Well I suppose having free exhibition space exclusively for middle class artists to promote their masterpieces is thirsty work therefore it makes perfect economic sense to provide over-priced skinny white lattes and paninis in situ to cater for the massed throngs of Govanhill Art Lovers expected to descend in their droves when the doors finally open.
It is further interesting to note that there has been no mention of what these dazzling new facilities are going to cost ordinary local residents to access. Thus far, there has been no mention of concessions. One can only imagine that after spending £12.5 million, prices will be artificially inflated in order to maximise financial returns which will in turn actively exclude the vast majority of Govanhill residents who took to the streets in order to demonstrate against the bath’s closure in the first instance. Or perhaps that is the intention: keep out the riff raff!
Add to the list of the potentially disenfranchised the many volunteers who were and still are raising funds for this project and who remain blissfully unaware that they themselves will ultimately be priced out of this middle class jamboree. After all, are they naive enough to believe that pricing concessions will be readily available for the unemployed, disabled, OAP's, students, school kids, or for single parent households or those on minimum wage? This is not about charity, it’s about big business and private profiteering, or as one local resident succinctly described it "they are not fooling anyone in this community, the Govanhill Community Baths Trust is a well tried and tested method of bringing social unrest and sensitive political disquiet back under the control of the established order in this City".
Firstly, as an instrument of social control create an homogenised agency to hijack the problem, because the problem attracts the funding which ultimately sustains the agency and allows it to develop so long as it is agreeable and deferential to its political masters. The Agency will in turn receive the rubberstamp of approval which will allow them access to millions of pounds in funding in order to create well-paid positions for the intelligentsia in this City (see David Miller, Heather Lynch, Alan Pert, Fatima Uygen et.al.) Paradoxically, there is a built-in disincentive to actually finish this project: this might explain why after 10 years of procrastination work has yet to begin, despite the many public pronouncements declaring the imminence of phase one.

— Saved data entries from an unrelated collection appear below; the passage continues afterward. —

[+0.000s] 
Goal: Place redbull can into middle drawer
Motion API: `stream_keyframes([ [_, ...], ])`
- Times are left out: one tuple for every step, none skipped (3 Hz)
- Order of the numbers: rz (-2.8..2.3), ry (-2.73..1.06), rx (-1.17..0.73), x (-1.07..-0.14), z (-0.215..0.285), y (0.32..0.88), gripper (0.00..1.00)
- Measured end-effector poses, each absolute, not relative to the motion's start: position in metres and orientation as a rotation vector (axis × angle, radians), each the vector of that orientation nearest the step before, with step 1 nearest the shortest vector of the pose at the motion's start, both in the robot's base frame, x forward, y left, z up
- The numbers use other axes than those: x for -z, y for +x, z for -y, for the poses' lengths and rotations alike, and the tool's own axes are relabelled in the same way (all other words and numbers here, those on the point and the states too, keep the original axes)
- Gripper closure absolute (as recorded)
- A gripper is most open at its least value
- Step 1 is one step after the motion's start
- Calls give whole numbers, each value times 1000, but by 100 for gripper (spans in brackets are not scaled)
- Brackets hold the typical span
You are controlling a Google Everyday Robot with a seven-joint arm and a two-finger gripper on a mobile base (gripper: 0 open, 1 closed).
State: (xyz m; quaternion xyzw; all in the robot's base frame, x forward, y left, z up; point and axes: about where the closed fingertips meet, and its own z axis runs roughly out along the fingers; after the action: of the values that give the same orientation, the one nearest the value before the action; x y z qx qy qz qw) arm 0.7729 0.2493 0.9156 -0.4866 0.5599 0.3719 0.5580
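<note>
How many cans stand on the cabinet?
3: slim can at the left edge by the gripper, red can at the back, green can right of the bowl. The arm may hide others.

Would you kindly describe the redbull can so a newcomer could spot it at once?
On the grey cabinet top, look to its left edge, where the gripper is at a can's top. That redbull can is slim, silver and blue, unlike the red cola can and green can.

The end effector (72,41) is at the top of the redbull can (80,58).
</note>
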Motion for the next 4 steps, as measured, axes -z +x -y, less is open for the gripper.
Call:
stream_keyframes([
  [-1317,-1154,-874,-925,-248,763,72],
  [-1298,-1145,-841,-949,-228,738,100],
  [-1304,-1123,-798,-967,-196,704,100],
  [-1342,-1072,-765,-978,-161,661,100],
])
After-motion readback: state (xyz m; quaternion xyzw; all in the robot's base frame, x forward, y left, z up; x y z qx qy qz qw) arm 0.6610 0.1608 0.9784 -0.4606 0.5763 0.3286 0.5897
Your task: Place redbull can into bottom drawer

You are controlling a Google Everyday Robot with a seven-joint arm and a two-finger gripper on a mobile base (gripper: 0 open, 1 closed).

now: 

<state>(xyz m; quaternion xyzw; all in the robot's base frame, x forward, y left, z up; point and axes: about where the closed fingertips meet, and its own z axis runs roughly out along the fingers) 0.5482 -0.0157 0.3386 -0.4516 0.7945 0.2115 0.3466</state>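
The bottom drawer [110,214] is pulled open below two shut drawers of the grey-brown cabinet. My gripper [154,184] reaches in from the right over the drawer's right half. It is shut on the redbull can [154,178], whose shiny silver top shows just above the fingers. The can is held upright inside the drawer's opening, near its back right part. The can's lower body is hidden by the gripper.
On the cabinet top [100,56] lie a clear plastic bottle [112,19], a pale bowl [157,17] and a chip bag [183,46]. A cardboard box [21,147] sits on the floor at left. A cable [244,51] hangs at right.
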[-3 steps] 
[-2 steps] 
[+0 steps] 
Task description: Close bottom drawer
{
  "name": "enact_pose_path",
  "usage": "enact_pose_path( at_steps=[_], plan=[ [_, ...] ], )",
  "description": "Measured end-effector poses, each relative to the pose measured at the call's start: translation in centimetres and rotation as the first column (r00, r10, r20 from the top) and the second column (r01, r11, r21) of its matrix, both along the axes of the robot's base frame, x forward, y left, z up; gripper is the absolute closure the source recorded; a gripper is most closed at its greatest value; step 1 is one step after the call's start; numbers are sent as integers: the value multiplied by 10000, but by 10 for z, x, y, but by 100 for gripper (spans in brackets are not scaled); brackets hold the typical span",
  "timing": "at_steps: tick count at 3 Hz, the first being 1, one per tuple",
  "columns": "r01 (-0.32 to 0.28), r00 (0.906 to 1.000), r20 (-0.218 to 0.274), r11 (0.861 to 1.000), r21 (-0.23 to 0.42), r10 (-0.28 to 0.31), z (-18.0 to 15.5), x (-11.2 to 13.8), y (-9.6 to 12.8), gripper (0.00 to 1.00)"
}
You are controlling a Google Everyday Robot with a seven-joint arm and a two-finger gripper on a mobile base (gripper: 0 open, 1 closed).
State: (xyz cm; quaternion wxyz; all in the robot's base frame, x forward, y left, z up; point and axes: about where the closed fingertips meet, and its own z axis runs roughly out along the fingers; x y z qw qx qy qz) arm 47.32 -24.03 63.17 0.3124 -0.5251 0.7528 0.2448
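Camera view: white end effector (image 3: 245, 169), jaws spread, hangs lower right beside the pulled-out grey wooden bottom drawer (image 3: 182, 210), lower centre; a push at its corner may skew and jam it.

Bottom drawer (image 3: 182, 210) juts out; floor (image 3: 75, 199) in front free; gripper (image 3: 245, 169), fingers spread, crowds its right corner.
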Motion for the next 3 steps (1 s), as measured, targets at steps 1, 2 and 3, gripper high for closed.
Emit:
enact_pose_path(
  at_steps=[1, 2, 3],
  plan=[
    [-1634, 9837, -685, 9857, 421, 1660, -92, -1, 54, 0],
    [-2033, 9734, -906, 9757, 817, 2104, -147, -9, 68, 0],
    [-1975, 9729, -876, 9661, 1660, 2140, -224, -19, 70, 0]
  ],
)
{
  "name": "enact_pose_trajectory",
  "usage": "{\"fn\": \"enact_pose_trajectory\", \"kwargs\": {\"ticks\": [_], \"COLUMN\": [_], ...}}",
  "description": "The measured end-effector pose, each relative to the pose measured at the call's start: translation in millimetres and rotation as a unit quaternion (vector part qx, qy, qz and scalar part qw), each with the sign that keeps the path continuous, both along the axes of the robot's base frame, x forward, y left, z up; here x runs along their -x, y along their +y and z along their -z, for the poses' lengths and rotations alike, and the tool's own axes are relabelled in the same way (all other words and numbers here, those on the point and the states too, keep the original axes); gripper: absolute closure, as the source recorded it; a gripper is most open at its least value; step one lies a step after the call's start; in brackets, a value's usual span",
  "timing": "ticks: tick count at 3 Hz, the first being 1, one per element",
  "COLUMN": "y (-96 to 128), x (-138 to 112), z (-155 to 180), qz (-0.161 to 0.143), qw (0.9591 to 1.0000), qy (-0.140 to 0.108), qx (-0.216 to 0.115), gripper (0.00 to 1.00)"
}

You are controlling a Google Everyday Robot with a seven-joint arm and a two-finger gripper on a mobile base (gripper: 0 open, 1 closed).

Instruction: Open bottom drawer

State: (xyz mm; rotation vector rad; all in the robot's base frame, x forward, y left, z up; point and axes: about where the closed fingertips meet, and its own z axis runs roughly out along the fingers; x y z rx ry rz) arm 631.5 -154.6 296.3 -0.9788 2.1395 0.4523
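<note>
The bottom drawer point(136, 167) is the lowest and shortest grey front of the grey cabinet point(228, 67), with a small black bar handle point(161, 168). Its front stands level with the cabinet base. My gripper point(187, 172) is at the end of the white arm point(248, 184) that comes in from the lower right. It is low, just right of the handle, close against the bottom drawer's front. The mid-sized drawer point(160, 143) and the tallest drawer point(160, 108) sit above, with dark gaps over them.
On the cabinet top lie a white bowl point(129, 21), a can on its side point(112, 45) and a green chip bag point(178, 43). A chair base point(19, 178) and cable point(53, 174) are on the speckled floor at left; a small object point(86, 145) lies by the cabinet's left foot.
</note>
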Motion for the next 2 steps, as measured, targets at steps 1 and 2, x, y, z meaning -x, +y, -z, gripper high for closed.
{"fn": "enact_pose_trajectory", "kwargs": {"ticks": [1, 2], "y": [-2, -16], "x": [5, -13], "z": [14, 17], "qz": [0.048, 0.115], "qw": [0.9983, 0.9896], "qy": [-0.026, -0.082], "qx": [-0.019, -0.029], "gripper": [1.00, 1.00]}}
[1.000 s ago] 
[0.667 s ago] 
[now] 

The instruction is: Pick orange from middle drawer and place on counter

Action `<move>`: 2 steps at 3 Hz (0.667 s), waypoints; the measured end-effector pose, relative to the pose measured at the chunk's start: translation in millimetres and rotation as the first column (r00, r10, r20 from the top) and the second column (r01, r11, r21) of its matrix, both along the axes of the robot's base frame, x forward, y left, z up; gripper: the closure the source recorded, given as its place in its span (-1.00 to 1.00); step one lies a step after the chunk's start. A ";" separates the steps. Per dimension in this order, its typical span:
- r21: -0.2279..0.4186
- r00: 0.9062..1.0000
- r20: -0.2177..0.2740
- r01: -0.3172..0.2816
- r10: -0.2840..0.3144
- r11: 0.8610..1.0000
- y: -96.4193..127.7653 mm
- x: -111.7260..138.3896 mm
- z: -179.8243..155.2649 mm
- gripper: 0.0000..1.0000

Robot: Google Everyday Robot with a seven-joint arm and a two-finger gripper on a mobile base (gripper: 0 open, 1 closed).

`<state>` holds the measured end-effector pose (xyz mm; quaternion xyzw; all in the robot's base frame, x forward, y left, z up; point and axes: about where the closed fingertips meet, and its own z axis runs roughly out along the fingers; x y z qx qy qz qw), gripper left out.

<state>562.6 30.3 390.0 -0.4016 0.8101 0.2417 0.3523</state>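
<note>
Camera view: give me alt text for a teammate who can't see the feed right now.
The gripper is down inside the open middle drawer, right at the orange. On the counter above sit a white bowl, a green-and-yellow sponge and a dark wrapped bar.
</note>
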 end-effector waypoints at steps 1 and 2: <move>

In short, poverty issues in Glasgow have become the goose that lays the golden egg and the middle classes have never been slow to exploit any financial opportunity that arises out of our misery. The two-faced good Samaritans are being exposed, as are their disingenuous methods of siphoning public funds in the name of a good cause and channelling the resulting cash flow straight into the pockets of the private profiteers.
As a footnote to this account of sordid complicity I would further point to the latest media release from Govanhill Community Baths Trust, 28 May 2011: "after 10 long years of struggle with considerable community support, the backing of Glasgow City Council, the Scottish Government and others, the Board of Govanhill Baths are delighted to announce that we are moving back into the baths."
I have just one question for the board to answer, that is if after 10 years of struggle with considerable support from the community, Glasgow City Council, the Scottish Government and the GHA (why not just name them) just who exactly were they struggling with? Perhaps it was a class struggle; I guess we will never know.